The Taguig City Integrated Terminal Exchange (TCITX), originally conceptualized as the South Integrated Transport System (ITS-South), is a proposed intermodal transport terminal in Arca South, Taguig. It is primarily a bus terminal for buses going to and from Southern Luzon, Visayas, and Mindanao but connected to the FTI station of the under-construction Metro Manila Subway and the North–South Commuter Railway, as well as the Southeast Metro Manila Expressway. Originally scheduled for completion by 2022, construction has yet to begin as pre-construction activities were temporarily suspended due to the ongoing COVID-19 pandemic, but it was lifted in July 2023.

==History==
In August 2014, five companies bought bid documents for a public-private partnership project of proposed integrated transport terminal in FTI. The five companies were given until October 2014 to submit their bids to finance, build, operate, and maintain the proposed terminal.
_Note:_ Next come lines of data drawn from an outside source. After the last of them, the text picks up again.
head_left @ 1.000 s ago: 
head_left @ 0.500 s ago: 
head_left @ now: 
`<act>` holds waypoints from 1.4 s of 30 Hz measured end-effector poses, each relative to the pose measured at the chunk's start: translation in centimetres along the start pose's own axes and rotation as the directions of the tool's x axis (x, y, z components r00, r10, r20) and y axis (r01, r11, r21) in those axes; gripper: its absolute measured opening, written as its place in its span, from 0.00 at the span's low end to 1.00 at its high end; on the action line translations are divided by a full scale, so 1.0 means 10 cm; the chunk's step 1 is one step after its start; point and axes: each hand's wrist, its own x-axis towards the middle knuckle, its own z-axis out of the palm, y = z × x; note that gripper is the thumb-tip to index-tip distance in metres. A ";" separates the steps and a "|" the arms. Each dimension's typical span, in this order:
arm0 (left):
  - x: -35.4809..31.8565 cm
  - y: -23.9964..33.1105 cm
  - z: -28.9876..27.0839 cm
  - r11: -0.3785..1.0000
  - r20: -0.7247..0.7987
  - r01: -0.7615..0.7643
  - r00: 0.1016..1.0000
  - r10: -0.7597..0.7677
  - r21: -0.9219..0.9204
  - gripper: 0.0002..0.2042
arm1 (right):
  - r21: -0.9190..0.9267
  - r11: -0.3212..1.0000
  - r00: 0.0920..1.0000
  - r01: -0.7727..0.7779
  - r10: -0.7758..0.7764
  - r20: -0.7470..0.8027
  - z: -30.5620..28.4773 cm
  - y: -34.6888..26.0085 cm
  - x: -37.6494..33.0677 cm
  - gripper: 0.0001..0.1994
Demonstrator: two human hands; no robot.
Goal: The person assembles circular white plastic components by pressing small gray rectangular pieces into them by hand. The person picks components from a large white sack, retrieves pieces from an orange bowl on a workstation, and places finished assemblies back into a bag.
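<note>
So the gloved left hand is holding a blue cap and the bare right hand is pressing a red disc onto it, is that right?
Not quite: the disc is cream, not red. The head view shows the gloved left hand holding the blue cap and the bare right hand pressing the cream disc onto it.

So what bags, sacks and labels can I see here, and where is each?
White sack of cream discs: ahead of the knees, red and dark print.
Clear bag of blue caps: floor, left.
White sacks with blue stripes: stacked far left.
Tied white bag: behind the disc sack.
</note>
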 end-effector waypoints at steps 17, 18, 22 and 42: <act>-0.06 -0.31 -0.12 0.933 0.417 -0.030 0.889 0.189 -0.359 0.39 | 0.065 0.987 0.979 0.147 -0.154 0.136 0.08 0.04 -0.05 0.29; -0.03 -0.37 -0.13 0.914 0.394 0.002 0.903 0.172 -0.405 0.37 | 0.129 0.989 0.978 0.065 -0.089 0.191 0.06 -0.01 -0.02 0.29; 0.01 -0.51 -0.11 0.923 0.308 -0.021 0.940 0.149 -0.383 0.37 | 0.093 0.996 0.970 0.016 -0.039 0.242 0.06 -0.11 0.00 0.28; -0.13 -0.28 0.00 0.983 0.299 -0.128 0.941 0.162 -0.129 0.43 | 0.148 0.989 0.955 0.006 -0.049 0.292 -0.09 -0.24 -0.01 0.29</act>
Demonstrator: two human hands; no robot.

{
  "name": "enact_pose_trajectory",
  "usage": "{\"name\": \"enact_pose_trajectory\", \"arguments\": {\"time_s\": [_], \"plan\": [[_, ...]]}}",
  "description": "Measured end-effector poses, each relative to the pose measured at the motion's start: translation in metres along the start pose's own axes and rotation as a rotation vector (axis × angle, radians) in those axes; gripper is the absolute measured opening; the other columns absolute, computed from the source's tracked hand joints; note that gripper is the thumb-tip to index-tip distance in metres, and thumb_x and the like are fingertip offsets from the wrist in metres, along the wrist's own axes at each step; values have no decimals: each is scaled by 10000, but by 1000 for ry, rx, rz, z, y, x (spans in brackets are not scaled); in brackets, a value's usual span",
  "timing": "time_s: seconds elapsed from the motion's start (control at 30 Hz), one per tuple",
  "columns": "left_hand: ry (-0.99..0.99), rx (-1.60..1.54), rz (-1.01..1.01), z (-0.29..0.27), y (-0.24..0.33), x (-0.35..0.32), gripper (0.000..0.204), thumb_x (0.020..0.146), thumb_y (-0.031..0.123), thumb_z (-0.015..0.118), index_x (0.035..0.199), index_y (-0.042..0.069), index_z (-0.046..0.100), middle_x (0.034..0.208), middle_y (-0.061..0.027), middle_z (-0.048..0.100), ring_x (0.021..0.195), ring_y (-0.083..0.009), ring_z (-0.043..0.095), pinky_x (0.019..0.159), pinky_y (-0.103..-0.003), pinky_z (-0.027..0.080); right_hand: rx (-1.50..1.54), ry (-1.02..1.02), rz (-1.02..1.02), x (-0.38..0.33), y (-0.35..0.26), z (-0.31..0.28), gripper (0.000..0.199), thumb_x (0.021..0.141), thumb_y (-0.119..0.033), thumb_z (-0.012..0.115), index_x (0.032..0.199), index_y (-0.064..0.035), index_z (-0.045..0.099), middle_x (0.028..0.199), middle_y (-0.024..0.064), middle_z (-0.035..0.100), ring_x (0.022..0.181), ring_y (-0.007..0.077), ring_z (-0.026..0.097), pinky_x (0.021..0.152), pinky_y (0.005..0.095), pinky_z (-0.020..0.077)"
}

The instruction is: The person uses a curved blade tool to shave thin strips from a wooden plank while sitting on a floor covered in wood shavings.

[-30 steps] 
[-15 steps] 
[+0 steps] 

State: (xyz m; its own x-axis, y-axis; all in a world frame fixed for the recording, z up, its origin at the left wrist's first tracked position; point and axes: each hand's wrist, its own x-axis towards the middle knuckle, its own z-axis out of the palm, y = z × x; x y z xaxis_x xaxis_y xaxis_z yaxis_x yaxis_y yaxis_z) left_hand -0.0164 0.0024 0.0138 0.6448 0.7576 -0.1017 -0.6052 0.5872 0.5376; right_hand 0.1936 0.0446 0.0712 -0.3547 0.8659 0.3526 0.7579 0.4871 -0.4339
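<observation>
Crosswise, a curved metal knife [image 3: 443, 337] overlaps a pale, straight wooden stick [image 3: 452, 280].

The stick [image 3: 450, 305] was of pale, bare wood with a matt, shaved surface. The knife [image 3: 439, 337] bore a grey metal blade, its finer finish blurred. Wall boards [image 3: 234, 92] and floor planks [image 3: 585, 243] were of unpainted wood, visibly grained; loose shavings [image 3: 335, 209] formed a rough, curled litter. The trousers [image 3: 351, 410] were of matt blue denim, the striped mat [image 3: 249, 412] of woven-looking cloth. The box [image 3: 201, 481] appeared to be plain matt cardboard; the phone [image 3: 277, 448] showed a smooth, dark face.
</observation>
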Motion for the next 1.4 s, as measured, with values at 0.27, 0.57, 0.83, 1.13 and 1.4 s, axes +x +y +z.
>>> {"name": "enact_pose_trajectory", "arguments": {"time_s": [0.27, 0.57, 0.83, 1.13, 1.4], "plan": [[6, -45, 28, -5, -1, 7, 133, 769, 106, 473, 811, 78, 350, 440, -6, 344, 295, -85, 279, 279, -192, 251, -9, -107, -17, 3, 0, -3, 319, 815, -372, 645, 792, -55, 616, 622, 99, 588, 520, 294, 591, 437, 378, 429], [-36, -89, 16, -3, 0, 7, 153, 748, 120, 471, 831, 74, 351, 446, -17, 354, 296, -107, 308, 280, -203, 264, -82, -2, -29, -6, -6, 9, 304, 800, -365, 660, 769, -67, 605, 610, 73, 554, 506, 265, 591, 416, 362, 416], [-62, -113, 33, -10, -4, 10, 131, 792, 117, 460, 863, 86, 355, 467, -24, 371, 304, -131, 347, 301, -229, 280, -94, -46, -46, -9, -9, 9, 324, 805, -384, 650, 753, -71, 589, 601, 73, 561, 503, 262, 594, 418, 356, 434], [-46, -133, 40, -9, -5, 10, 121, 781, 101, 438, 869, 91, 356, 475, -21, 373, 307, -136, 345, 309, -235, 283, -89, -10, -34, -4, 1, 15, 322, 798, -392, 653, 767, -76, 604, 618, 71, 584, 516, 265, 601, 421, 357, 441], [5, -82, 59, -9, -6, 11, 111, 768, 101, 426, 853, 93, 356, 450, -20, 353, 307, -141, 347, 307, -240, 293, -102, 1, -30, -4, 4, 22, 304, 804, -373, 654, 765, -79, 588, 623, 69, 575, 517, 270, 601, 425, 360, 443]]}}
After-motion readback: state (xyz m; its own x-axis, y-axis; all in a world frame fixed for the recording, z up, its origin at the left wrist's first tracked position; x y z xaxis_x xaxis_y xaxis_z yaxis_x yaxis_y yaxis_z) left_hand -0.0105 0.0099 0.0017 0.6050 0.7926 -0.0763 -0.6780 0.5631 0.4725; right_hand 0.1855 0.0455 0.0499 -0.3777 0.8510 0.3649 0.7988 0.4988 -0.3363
It was then announced in January 2016 that Ayala Land won the project in November 2015.

===Construction===
Initially, the construction was supposed to begin in September 2016, but the groundbreaking ceremony was held in January 2018. The project would cost at least ₱5.20 billion and was expected to be operational by 2020. However, pre-construction activities were temporarily suspended due to the COVID-19 pandemic. Groundbreaking was initially scheduled in December 2024, but actual groundbreaking was held on February 3, 2025, which brought heavy traffic as the East Service Road portion in Western Bicutan was closed for the ceremony. Construction of the terminal exchange is expected to begin in the second quarter of 2026, following the resolution of right-of-way issues with the Southeast Metro Manila Expressway project traversing above it, and be finished by 2027 for operations to start by early 2028.